59. Kongress für Allgemeinmedizin und Familienmedizin
59. Kongress für Allgemeinmedizin und Familienmedizin
Wissensvermittlung zu Lebensstilinterventionen: Wie lassen sich Anforderungen, Erwartungen und Möglichkeiten zusammenbringen?
Text
Hintergrund: Lebensstilinterventionen sind eine wichtige Säule leitliniengerechter Versorgung von chronischen Erkrankungen. Zwar kann ärztliche Beratung positive Effekte auf Verhaltensänderung der PatientInnen haben, knappe Gesprächszeit sowie Einstellungen der PatientInnen stehen einer Aufklärung jedoch häufig im Wege
Zielsetzung/Fragestellung: Welche Anforderungen an Wissensvermittlung zu Lebensstilinterventionen gibt es in der Praxis? Wie lassen sie sich mit Erwartungen und Möglichkeiten von PatientInnen und ÄrztInnen vereinbaren?
Material und Methoden: Im Rahmen nutzerzentrierter Entwicklung evidenzbasierter Gesundheitsinformationen wurden qualitative, leitfadengestützte Interviews mit ÄrztInnen (n=60) sowie PatientInnen (n=36) zu Themen Ernährung, Bewegung, Alkoholkonsum, Rauchentwöhnung sowie Hypertonie und Koronarer Herzkrankheit durchgeführt. Die Interviews wurden inhaltsanalytisch ausgewertet. Daraus wurden themenübergreifend Ansätze für die Wissensvermittlung in der Praxis abgeleitet.
Ergebnisse: Obwohl Lebensstilberatung aus ärztlicher Sicht unumstritten relevant ist, sind die praktischen Möglichkeiten eingeschränkt:
- Präventionsthemen werden als „gesellschaftliches Problem“ mit geringem Wirkungsgrad des ärztlichen Gesprächs betrachtet;
- Lebensstilberatung wird durch ablehnende Haltung der PatientInnen gehemmt;
- Komplexität der Themen erhöht den Beratungsaufwand, der vorhandene Gesprächszeit übersteigt.
Auch PatientInnen nehmen den Zeitmangel wahr und vermeiden Nachfragen, sodass ihre Erwartungen unzureichend adressiert werden.
Nutzung von Anschauungsmaterial im Gespräch ist ein Ansatz zur Überbrückung von Zeitmangel. Eine Kurzberatung (brief intervention) kann eine Alternative zur aufwendigen motivierenden Gesprächsführung darstellen, unterstützt durch Materialien zum Mitgeben mit konkreten Tipps zur Umsetzung von Maßnahmen und Verweisen auf vertiefende Inhalte. Entsprechende PatientInnen-Tools, die in Vorbereitung auf Folgetermine ausgegeben werden, können die gemeinsamen Zielvereinbarungen unterstützen und so zur Steigerung der Adhärenz beitragen.

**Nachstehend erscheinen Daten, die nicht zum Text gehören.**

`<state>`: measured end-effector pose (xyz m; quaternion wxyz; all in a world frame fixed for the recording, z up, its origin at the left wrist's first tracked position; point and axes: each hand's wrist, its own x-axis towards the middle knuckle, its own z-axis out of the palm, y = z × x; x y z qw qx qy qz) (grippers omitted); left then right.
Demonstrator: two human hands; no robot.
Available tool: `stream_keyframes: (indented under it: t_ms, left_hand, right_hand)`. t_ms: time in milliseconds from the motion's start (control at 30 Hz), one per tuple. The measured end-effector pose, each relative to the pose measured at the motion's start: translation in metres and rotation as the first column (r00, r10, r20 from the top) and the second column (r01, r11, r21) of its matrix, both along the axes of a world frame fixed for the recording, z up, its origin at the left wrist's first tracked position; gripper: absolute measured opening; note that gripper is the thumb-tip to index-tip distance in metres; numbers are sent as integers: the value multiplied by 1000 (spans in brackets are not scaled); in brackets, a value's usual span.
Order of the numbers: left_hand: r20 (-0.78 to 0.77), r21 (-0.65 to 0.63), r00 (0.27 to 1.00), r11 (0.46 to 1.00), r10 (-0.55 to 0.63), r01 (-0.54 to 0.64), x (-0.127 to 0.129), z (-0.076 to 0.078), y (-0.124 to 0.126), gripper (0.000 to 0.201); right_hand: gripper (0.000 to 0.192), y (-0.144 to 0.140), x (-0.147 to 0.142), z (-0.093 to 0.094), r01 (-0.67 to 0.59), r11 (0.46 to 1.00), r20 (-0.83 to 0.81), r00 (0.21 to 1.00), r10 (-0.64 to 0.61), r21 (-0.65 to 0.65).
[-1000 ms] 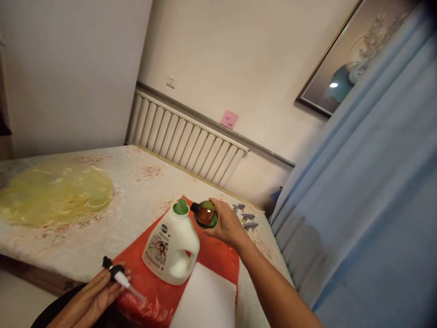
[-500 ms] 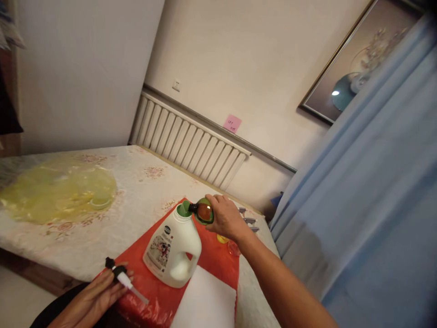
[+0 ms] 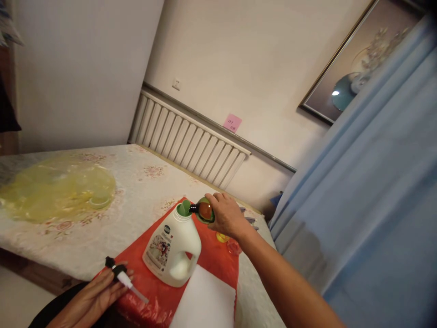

Diskussion: Der Zeitmangel im Gespräch macht es schwer, PatientInnen mit ausreichendem Wissen zu Lebensstilmaßnahmen zu versorgen. Niedrigschwellige Formate, die die Anforderungen des Praxisalltags erfüllen und die Erwartungen der PatientInnen adressieren, können die Wissensvermittlung unterstützen.
Take Home Message für die Praxis: Eine leitliniengerechte Versorgung unter gegebenen Bedingungen erfordert neue Wege und Mittel der Patientenkommunikation.